## ABOUT THIS EXERCISE:
Look through the data below. Pick out the lines holding the string "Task".

## EXERCISE MATERIAL:
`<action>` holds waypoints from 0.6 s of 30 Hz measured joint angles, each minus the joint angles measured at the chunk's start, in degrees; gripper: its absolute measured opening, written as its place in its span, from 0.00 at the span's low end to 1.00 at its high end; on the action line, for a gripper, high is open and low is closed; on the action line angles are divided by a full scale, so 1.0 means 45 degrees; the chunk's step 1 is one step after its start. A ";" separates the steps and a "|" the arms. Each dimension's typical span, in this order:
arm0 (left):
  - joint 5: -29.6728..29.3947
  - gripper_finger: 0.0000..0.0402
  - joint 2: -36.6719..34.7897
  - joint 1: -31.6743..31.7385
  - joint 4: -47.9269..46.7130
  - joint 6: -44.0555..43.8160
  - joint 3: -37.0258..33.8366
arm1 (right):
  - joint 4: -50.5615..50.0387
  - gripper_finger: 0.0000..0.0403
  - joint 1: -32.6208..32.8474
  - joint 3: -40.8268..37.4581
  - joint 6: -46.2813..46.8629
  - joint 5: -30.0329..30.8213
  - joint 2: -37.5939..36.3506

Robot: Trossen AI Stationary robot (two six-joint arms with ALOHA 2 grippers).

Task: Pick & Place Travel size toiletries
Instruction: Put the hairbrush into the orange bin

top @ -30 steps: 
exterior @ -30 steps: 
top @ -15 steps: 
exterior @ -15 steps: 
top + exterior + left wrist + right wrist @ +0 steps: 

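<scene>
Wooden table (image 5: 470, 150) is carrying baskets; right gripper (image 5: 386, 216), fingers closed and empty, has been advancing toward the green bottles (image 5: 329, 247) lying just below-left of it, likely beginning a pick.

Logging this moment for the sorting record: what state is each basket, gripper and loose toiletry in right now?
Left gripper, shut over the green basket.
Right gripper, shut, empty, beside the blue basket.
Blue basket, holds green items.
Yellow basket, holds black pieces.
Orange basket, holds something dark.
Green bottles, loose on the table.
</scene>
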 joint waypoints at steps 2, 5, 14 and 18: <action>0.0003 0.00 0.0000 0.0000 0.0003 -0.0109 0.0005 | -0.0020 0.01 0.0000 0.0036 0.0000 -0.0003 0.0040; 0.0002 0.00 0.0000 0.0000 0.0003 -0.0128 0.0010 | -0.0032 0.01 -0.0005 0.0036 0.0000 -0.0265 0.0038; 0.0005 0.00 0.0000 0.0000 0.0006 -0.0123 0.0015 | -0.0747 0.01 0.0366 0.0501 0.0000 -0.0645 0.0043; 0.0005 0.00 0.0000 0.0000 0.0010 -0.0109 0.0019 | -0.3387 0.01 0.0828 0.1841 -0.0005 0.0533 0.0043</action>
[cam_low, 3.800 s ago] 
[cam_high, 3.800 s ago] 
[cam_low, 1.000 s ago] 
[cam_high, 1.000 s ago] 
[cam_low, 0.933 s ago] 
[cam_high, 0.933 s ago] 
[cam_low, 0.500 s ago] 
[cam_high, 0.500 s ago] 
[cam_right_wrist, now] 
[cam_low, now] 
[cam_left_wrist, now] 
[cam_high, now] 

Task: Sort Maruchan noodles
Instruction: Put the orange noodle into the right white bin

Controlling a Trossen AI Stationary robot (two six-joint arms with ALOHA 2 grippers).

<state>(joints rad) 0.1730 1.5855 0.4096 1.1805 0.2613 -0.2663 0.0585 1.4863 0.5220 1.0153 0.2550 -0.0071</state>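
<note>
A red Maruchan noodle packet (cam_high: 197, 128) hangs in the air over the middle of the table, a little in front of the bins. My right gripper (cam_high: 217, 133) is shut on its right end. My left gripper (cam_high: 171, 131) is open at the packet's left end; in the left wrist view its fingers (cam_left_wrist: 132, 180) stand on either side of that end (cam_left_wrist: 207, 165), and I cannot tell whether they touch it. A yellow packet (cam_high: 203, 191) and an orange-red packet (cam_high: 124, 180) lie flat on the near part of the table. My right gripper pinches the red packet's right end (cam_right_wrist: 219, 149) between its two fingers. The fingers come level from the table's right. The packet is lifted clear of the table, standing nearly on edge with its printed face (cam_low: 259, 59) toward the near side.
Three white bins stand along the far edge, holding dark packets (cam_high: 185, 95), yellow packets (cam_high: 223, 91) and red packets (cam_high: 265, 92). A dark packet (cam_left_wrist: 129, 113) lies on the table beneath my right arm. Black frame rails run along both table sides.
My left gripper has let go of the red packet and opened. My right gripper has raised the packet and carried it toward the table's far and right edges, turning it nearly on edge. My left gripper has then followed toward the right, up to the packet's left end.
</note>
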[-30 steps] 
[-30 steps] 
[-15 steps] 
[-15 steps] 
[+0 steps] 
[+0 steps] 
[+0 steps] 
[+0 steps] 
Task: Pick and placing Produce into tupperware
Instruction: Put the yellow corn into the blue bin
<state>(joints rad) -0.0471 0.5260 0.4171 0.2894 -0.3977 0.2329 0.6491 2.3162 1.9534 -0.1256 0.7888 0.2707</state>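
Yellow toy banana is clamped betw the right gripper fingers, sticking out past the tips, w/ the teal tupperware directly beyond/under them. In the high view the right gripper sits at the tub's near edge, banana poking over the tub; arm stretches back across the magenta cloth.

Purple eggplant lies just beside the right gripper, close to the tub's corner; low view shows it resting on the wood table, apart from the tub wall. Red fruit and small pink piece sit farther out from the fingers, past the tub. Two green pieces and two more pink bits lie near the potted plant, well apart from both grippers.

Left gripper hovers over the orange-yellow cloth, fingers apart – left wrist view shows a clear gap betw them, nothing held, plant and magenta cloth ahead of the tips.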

## WRITTEN SOLUTION:
Task: Pick & Place Travel size toiletries
Task: Sort Maruchan noodles
Task: Pick and placing Produce into tupperware

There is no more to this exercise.